Content starts
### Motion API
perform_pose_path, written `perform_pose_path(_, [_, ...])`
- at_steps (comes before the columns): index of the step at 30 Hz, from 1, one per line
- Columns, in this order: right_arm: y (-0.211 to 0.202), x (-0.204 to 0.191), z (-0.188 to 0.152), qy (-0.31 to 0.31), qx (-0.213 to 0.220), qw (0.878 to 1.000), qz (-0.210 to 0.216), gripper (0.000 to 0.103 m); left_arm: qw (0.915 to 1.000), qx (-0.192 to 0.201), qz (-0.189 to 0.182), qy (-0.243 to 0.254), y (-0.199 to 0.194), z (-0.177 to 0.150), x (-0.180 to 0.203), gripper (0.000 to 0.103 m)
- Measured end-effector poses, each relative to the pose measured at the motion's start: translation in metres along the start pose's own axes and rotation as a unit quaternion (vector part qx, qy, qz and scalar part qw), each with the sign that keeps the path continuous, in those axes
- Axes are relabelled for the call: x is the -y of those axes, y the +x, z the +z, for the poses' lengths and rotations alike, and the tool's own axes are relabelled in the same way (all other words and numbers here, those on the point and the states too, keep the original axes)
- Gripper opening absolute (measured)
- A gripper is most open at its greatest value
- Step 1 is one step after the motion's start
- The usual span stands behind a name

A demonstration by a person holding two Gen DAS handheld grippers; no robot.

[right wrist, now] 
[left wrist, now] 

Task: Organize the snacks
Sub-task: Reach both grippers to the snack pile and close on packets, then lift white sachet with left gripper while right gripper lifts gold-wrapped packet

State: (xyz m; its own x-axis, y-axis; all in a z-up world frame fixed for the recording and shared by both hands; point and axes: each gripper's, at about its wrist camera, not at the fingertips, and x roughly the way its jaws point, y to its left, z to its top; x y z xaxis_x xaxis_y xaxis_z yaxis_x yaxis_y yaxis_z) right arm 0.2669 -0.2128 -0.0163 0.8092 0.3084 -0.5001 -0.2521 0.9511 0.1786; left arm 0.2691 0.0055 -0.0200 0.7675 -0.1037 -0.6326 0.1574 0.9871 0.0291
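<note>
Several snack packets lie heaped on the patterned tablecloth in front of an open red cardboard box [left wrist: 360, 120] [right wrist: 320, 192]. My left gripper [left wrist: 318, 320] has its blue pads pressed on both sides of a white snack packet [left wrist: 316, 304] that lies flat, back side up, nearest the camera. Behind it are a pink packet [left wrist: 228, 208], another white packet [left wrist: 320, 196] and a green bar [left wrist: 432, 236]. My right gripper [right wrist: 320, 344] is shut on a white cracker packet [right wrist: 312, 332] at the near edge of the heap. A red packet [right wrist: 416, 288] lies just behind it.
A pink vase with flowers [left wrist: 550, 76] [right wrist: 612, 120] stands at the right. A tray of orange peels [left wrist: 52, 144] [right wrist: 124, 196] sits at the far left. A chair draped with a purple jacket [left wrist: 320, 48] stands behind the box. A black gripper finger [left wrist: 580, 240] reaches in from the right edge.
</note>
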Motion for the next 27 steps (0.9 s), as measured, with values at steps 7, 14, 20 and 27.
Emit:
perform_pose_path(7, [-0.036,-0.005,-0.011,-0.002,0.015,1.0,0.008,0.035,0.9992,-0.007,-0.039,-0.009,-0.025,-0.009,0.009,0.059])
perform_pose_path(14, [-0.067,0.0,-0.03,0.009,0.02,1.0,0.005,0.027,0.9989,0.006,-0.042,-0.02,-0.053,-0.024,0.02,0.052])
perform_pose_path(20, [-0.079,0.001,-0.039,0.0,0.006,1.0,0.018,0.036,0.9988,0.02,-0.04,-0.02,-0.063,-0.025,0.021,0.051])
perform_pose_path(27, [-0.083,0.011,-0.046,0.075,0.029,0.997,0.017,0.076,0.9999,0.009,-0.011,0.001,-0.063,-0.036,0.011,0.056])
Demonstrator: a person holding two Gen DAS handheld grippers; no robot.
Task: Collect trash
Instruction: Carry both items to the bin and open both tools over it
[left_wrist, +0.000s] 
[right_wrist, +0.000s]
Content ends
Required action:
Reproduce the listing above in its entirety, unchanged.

Answer to the problem:
### Motion API
perform_pose_path, written `perform_pose_path(_, [_, ...])`
- at_steps (comes before the columns): index of the step at 30 Hz, from 1, one per line
- Columns, in this order: right_arm: y (-0.211 to 0.202), x (-0.204 to 0.191), z (-0.188 to 0.152), qy (-0.31 to 0.31), qx (-0.213 to 0.220), qw (0.878 to 1.000), qz (-0.210 to 0.216), gripper (0.000 to 0.103 m); left_arm: qw (0.915 to 1.000), qx (-0.192 to 0.201), qz (-0.189 to 0.182), qy (-0.243 to 0.254), y (-0.199 to 0.194), z (-0.177 to 0.150), x (-0.180 to 0.203), gripper (0.000 to 0.103 m)
- Measured end-effector poses, each relative to the pose measured at the motion's start: translation in metres along the start pose's own axes and rotation as a unit quaternion (vector part qx, qy, qz and scalar part qw), each with the sign that keeps the path continuous, in those axes
- Axes are relabelled for the call: x is the -y of those axes, y the +x, z the +z, for the poses' lengths and rotations alike, and the tool's own axes are relabelled in the same way (all other words and numbers here, those on the point and the states too, keep the original axes)
- Gripper opening absolute (measured)
- A gripper is most open at its greatest value
- Step 1 is one step after the motion's start
- The usual span stands behind a name

A demonstration by a person holding two Gen DAS handheld grippers; no robot.

[right wrist, now] 
[left wrist, now] 

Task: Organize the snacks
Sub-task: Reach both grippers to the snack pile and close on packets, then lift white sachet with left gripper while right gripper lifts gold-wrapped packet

State: (xyz m; its own x-axis, y-axis; all in a z-up world frame fixed for the recording and shared by both hands; point and axes: each gripper's, at about its wrist camera, not at the fingertips, and x roughly the way its jaws point, y to its left, z to its top; x y z xaxis_x xaxis_y xaxis_z yaxis_x yaxis_y yaxis_z) right arm 0.2669 -0.2128 -0.0163 0.8092 0.3084 -0.5001 -0.2521 0.9511 0.1786; left arm 0.2691 0.0055 -0.0200 0.7675 -0.1037 -0.6326 0.1574 0.9871 0.0291
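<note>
Several snack packets lie heaped on the patterned tablecloth in front of an open red cardboard box [left wrist: 360, 120] [right wrist: 320, 192]. My left gripper [left wrist: 318, 320] has its blue pads pressed on both sides of a white snack packet [left wrist: 316, 304] that lies flat, back side up, nearest the camera. Behind it are a pink packet [left wrist: 228, 208], another white packet [left wrist: 320, 196] and a green bar [left wrist: 432, 236]. My right gripper [right wrist: 320, 344] is shut on a white cracker packet [right wrist: 312, 332] at the near edge of the heap. A red packet [right wrist: 416, 288] lies just behind it.
A pink vase with flowers [left wrist: 550, 76] [right wrist: 612, 120] stands at the right. A tray of orange peels [left wrist: 52, 144] [right wrist: 124, 196] sits at the far left. A chair draped with a purple jacket [left wrist: 320, 48] stands behind the box. A black gripper finger [left wrist: 580, 240] reaches in from the right edge.
</note>
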Motion for the next 27 steps (0.9 s), as measured, with values at steps 7, 14, 20 and 27.
Emit:
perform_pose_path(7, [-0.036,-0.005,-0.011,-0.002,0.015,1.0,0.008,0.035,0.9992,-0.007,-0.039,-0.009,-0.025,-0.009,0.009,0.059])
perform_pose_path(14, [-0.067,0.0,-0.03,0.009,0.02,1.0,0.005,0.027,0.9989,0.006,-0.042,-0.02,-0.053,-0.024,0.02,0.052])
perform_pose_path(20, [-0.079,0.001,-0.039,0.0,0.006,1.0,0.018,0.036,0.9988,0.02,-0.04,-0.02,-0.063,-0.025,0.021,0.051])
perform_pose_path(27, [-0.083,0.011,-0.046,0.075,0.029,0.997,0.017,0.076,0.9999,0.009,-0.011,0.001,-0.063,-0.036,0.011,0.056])
Demonstrator: a person holding two Gen DAS handheld grippers; no robot.
Task: Collect trash
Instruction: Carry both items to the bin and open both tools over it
[left_wrist, +0.000s] 
[right_wrist, +0.000s]

The output has been completed.